Go through the records, and copy each line in which the string "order" is present.

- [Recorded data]
# # # # #
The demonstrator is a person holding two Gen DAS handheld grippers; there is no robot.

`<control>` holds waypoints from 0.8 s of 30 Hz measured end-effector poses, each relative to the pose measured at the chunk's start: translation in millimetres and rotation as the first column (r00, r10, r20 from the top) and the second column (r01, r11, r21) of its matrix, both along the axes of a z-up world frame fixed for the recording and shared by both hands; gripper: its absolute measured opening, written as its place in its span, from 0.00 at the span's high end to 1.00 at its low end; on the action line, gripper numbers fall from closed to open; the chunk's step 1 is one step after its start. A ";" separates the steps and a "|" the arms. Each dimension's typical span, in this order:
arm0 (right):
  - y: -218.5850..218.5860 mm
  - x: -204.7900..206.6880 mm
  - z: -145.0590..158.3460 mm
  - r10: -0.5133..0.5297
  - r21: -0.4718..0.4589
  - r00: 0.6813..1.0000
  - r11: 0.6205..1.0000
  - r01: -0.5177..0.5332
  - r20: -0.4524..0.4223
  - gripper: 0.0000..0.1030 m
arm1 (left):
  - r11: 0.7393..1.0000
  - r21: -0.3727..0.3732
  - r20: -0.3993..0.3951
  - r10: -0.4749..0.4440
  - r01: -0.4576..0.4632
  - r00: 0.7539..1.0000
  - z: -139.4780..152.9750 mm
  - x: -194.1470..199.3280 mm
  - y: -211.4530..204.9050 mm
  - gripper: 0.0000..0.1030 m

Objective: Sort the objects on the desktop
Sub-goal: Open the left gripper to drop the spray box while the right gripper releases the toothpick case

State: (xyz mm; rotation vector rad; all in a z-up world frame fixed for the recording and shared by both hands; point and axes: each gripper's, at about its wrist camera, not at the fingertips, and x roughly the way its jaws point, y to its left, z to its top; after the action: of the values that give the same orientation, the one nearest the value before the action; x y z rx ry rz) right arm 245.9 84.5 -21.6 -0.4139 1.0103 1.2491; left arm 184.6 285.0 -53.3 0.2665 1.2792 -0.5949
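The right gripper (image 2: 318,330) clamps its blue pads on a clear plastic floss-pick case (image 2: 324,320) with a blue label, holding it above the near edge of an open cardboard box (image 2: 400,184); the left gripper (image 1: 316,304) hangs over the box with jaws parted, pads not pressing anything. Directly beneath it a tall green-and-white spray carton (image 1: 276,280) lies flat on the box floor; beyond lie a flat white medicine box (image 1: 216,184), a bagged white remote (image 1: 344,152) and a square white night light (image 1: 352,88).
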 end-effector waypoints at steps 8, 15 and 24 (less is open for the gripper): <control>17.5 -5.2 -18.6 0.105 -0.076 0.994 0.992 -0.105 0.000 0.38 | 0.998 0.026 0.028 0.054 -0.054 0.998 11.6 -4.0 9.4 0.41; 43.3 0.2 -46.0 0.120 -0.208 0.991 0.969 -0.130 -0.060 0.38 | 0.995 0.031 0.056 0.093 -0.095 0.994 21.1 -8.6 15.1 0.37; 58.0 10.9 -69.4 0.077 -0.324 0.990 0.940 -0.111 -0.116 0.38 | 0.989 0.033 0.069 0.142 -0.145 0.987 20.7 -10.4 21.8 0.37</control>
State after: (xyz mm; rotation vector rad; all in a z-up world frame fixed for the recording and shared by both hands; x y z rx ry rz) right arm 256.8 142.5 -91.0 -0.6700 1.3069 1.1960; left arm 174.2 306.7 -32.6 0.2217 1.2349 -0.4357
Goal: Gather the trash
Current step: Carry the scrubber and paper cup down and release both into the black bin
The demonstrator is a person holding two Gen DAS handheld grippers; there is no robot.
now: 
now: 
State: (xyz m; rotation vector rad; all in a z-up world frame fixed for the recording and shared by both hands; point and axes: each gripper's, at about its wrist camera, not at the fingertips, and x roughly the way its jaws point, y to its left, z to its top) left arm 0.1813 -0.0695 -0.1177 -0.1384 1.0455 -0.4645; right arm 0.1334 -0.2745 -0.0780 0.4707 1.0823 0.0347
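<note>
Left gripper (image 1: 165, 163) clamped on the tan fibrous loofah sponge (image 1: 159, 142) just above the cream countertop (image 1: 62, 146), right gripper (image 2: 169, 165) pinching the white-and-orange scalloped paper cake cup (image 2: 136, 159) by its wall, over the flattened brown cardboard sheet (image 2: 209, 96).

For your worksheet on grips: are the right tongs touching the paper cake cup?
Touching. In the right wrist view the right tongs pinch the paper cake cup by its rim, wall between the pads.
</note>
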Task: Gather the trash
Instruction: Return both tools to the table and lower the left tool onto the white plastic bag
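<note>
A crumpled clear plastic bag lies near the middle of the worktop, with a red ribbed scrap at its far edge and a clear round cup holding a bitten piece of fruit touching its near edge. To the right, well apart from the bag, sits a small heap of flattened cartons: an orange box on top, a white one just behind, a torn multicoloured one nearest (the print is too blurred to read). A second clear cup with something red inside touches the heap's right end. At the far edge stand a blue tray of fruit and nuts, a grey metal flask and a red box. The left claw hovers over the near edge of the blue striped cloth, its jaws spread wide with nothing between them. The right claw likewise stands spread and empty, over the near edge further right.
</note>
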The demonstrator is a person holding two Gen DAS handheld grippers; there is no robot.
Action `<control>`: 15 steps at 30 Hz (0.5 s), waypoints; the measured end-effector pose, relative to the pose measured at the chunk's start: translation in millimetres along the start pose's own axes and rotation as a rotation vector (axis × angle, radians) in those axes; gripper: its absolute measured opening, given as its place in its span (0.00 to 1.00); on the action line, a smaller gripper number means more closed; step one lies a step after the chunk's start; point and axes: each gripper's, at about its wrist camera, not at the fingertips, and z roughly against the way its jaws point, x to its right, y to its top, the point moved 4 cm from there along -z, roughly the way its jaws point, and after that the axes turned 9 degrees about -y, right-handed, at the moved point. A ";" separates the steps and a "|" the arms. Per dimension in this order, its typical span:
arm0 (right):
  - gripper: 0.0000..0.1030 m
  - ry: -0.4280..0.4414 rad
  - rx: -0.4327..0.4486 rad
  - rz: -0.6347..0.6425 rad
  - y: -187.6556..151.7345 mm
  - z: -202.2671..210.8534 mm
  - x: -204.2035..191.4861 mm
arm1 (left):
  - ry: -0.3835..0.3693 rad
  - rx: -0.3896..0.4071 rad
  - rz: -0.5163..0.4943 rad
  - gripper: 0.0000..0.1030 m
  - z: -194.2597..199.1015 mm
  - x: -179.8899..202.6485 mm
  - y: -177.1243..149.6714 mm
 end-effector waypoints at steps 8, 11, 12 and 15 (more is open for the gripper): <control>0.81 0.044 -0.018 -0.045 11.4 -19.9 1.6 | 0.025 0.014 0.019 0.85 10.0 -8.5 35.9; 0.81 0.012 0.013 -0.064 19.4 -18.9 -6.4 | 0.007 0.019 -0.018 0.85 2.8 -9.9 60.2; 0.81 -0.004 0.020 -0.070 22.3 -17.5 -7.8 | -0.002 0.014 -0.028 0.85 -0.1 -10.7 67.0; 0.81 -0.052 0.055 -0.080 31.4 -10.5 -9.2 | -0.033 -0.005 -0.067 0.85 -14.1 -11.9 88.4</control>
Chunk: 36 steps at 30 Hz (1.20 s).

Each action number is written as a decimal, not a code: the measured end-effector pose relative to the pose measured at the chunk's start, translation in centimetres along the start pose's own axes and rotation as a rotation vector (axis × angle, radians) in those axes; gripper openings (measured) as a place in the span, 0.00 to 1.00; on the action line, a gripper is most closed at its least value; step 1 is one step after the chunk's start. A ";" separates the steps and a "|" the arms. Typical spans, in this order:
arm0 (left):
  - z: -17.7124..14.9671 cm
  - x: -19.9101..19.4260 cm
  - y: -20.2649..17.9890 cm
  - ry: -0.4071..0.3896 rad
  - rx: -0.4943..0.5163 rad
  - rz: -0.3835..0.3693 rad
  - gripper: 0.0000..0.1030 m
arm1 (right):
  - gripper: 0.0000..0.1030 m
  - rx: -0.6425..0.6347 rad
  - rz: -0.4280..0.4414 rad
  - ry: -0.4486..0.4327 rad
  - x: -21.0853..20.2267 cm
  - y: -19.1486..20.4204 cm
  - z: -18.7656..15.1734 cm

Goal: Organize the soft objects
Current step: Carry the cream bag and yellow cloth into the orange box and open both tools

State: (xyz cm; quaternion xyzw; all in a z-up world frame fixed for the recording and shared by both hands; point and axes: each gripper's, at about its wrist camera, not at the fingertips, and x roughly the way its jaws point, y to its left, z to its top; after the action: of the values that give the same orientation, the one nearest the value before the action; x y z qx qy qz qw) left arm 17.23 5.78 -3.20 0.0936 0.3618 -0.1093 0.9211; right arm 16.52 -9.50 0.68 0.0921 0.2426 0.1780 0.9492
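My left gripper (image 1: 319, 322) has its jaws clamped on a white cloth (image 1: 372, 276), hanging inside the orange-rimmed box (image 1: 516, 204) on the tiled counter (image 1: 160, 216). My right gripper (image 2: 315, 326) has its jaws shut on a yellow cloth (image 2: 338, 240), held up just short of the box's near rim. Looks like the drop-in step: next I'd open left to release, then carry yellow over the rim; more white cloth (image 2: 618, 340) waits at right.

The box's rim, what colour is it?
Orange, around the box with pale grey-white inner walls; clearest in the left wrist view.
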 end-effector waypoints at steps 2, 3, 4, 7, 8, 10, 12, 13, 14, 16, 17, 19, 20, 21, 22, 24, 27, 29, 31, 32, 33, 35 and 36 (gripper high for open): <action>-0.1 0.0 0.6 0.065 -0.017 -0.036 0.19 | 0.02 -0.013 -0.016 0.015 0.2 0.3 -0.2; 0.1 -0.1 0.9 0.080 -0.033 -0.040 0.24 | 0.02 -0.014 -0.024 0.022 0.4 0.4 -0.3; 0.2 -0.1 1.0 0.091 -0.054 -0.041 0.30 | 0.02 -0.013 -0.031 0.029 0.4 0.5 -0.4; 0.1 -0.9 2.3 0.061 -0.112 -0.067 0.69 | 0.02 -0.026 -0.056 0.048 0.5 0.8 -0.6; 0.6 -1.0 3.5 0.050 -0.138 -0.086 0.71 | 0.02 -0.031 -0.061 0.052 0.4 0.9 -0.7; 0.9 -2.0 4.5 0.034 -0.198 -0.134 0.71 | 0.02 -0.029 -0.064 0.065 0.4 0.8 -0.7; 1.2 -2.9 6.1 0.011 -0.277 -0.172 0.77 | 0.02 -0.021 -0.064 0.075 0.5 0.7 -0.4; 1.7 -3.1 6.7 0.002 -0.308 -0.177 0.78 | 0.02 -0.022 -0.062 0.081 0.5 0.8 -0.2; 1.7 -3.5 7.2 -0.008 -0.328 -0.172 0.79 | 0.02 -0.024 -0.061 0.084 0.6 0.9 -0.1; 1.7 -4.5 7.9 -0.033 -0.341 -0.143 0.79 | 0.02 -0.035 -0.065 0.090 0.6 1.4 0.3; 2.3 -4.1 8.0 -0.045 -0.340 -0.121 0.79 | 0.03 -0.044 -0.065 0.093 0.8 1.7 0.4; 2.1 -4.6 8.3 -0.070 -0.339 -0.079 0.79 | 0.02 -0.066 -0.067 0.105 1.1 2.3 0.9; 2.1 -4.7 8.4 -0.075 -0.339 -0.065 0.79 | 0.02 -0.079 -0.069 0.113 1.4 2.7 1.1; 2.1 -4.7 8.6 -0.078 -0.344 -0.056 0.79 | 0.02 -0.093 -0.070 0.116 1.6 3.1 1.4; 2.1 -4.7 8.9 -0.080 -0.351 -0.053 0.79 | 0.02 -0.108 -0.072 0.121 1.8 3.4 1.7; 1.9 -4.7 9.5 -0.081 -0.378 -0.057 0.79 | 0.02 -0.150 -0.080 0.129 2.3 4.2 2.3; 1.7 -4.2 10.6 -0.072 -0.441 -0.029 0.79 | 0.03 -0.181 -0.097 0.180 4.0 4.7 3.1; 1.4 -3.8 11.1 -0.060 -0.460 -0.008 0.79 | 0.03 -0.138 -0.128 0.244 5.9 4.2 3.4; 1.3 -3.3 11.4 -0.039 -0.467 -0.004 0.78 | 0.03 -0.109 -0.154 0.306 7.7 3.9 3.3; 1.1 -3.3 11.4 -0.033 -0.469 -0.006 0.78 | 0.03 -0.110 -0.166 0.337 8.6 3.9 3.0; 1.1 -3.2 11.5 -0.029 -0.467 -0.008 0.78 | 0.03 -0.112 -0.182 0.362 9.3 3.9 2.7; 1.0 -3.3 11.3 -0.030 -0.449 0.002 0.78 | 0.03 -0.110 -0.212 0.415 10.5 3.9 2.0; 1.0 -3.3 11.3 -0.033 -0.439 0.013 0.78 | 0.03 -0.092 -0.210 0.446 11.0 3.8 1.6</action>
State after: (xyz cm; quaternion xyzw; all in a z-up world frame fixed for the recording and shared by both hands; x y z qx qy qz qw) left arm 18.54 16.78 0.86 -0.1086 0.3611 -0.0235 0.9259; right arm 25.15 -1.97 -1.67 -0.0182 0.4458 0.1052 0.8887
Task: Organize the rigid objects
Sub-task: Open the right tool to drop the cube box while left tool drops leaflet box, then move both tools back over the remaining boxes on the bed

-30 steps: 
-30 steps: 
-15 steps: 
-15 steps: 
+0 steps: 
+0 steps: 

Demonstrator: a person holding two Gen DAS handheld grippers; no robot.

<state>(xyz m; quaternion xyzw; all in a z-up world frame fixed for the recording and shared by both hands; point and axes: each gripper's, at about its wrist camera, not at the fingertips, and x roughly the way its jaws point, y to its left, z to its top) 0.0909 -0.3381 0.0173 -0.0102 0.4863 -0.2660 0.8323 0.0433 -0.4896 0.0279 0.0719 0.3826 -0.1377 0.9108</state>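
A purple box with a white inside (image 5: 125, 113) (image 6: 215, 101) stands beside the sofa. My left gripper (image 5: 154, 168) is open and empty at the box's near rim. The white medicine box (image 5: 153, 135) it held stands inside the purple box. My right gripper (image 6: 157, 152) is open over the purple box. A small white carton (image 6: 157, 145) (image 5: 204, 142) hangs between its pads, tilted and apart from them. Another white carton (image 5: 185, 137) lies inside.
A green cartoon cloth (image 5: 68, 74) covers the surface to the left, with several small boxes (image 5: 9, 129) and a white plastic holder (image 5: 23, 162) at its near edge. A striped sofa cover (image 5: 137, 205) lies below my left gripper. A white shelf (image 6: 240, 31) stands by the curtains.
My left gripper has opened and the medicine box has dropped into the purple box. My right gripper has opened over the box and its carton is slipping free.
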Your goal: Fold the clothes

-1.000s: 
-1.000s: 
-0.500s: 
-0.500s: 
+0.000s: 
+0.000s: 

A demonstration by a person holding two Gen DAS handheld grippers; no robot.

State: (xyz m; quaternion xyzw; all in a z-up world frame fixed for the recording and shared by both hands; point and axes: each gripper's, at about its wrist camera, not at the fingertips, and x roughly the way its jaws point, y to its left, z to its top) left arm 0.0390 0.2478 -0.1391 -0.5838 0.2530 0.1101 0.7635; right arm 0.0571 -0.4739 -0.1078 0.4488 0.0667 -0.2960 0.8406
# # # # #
- [Answer to this exercise]
`<control>` holds waypoints from 0.8 s of 30 Hz measured end-effector poses, each relative to the pose measured at the chunk's start: translation in millimetres and rotation as the first column (r00, r10, r20 from the top) and the second column (r01, r11, r21) of its matrix, both along the axes of a z-up world frame fixed for the recording and shared by both hands; gripper: its absolute measured opening, written as its place in its span, from 0.00 at the span's high end to 1.00 at its low end; on the action line, gripper numbers fall from closed to open; the chunk's step 1 is one step after its start. A ";" separates the steps and a "|" the arms. Each dimension's typical span, in this order:
Action `<control>`: 15 steps at 30 Hz (0.5 s), waypoints; the measured end-effector pose, relative to the pose measured at the chunk's start: translation in millimetres along the start pose's own axes and rotation as a rotation vector (axis × angle, radians) in those axes; gripper: its absolute measured opening, given as its place in its span (0.00 to 1.00); on the action line, a smaller gripper number means more closed; step one lies a step after the chunk's start; point and axes: each gripper's, at about its wrist camera, not at the fingertips, and z roughly against the way its jaws point, x to its right, y to its top, the point moved 4 cm from there along -z, roughly the way its jaws point, and after that the axes turned 9 degrees about -y, right-handed, at the moved point. A ";" separates the steps and a "|" the arms. Per dimension in this order, its typical span:
Each action number is written as a decimal, not a code: the measured end-effector pose relative to the pose measured at the chunk's start, translation in centimetres along the start pose's own axes and rotation as a rotation vector (axis × angle, radians) in those axes; gripper openings (measured) as a place in the span, 0.00 to 1.00; on the action line, a gripper is most closed at its least value; step 1 is one step after the chunk's start. A ";" separates the steps and a "|" the arms. Typical spans, in this order:

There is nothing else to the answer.